A one page CV can work in New Zealand, but only when it gives the recruiter enough evidence to confidently move you forward. That is the part candidates often miss. A shorter CV is not automatically stronger. A concise CV is only useful when it is focused, relevant, and still proves you can do the job.
In the New Zealand job market, a one page CV is usually best for graduates, early career candidates, part time roles, casual roles, career changers with highly transferable experience, or applicants with a simple and relevant work history. It becomes risky when you remove context, achievements, role scope, technical skills, or evidence the hiring manager actually needs.
The goal is not to squeeze your career onto one page. The goal is to make the decision easy.
A one page CV is suitable in New Zealand when your experience can be understood quickly without losing important evidence. That usually means the role is straightforward, your work history is short, or your most relevant experience fits neatly into a compact format.
Where candidates get into trouble is treating one page as a rule instead of a strategy. I see this often. Someone has heard that recruiters are busy, so they cut their CV down until it becomes a polite little brochure with no substance. It looks tidy, yes. It also gives me very little to work with.
A recruiter is not looking for a beautiful page. I am looking for enough information to answer practical screening questions:
Can this person do the work?
Have they done something similar before?
Do they understand the level of the role?
Are they likely to fit the employer’s expectations?
Is there enough evidence to justify an interview?

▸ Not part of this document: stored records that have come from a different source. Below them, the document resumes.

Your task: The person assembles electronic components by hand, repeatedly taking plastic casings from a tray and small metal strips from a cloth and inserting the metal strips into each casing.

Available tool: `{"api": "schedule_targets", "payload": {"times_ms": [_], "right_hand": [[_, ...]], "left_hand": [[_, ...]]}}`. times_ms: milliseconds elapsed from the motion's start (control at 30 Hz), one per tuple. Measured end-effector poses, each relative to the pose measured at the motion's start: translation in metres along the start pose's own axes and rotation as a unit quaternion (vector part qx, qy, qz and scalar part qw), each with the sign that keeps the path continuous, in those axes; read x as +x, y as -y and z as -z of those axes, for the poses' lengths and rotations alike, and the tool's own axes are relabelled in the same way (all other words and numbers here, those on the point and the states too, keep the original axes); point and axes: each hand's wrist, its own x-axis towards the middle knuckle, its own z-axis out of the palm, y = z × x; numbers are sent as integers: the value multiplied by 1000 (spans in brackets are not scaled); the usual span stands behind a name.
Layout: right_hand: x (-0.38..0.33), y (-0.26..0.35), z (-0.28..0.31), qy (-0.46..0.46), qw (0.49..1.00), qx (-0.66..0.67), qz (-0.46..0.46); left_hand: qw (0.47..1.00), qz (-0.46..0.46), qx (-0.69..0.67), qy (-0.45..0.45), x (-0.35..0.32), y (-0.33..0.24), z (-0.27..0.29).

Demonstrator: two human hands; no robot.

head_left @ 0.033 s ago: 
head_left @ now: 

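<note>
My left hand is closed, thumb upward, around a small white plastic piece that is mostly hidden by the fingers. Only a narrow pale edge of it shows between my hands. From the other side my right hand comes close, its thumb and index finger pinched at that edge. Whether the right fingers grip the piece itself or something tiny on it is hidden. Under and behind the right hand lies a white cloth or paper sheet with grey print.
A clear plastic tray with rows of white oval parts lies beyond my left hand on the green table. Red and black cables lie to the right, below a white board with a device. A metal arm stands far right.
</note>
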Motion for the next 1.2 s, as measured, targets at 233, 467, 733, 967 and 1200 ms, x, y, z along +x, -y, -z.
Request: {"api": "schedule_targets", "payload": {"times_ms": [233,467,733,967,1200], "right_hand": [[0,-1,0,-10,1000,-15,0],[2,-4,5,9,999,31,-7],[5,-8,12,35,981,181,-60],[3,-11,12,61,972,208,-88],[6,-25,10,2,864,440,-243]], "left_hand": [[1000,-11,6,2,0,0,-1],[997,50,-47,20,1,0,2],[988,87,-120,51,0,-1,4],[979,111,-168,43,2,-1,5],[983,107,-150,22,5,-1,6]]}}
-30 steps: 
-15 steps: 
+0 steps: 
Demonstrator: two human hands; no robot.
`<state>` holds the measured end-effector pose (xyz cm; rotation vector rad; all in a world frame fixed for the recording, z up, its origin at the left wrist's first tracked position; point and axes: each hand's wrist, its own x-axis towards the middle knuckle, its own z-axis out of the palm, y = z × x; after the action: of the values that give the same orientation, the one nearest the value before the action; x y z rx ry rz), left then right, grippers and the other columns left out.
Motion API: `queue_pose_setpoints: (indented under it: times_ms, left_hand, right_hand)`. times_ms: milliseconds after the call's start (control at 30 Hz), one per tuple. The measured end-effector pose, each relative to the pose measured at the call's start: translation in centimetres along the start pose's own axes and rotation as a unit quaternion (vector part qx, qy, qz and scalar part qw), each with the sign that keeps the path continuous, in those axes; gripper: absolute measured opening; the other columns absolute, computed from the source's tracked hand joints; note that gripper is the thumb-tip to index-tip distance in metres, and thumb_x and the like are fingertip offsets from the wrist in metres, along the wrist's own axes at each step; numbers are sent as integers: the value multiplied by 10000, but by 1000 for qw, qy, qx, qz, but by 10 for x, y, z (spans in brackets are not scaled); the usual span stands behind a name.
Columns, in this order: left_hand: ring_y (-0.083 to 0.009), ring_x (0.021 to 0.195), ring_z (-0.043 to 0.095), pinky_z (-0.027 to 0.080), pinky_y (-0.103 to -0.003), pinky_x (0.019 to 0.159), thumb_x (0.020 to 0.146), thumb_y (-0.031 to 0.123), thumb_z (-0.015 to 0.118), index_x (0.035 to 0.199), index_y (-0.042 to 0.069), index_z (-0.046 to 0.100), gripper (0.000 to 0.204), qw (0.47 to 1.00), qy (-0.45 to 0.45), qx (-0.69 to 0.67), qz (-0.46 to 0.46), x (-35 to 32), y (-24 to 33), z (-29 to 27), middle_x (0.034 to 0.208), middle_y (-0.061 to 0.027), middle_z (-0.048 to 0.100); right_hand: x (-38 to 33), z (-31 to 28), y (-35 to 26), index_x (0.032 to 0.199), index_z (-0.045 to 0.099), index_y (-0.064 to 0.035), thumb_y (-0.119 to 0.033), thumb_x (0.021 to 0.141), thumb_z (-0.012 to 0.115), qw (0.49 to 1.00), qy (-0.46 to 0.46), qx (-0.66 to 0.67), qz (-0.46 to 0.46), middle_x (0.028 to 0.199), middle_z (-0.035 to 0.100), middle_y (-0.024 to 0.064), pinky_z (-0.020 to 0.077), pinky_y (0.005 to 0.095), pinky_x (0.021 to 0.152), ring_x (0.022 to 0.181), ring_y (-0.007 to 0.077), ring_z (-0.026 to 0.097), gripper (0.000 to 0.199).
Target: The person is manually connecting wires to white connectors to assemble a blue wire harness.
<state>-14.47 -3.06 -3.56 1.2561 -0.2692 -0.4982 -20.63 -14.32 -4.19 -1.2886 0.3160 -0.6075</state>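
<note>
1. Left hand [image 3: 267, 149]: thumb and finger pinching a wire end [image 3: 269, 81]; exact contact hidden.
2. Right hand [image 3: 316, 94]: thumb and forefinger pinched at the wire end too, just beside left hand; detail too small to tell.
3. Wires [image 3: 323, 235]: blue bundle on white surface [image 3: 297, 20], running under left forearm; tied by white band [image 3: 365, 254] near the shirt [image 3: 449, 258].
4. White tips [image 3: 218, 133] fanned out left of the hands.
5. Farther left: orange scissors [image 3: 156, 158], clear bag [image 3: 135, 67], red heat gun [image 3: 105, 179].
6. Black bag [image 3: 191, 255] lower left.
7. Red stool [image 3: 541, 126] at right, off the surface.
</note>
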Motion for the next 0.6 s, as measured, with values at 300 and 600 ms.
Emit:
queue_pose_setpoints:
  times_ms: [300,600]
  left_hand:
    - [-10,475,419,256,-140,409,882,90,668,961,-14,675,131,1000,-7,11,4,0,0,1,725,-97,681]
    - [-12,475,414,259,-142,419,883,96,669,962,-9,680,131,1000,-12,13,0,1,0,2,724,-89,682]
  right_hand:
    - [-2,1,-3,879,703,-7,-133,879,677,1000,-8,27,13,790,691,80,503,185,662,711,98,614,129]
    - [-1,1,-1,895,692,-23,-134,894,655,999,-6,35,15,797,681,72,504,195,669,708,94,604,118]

A one page CV works best when your career story is simple, targeted, and easy to assess. It is not about being junior. It is about whether the employer can understand your suitability without needing more background.
A strong one page CV can work well for:
School leavers applying for entry level, retail, hospitality, customer service, warehouse, admin, or apprenticeship roles
Students applying for internships, graduate roles, part time jobs, or summer work
Early career candidates with one to three years of experience
Candidates returning to work after a break who want to highlight recent or transferable experience
Career changers where only selected experience is relevant
Contractors or casual workers applying for a short term role where only practical skills matter
A one page CV can hurt your application when it removes the information that gives your experience commercial weight.
This is the hidden problem with “keep it to one page” advice. It sounds clean and confident, but it often ignores how hiring decisions are actually made. Recruiters and hiring managers are not only checking whether you have held a job title. They are checking context.
For many New Zealand roles, context matters. A hiring manager may want to know:
What size team you supported or managed
What systems, tools, platforms, or equipment you used
What industries you have worked in
Whether your experience was local, international, remote, regional, contract, permanent, or fixed term
What level of stakeholder you dealt with
What outcomes you achieved
When I screen a CV, I am not reading it like a novel. I am scanning for decision points. That does not mean I am careless. It means recruitment is practical. A recruiter is usually comparing your CV against the job advert, the hiring manager’s brief, the employer’s preferences, and the candidate pool.
For a one page CV, the first scan matters even more because there is less room to recover from vague positioning.
The first things I usually look for are:
Your current or most recent role
Whether your job title aligns with the role you are applying for
Your industry background
Your most relevant skills
Your level of responsibility
Your location or willingness to work in the required location
A strong one page CV needs structure. You cannot simply shrink a two page CV and hope it still works. You need to decide what earns space.
Use this structure when the role suits a one page CV:
Keep this clean and simple. Include:
Full name
Phone number
Professional email address
City and region
LinkedIn profile if it is strong and relevant
Work rights if useful for the role
You do not need to include your full street address, date of birth, marital status, photo, religion, or personal details that do not help the employer assess your suitability.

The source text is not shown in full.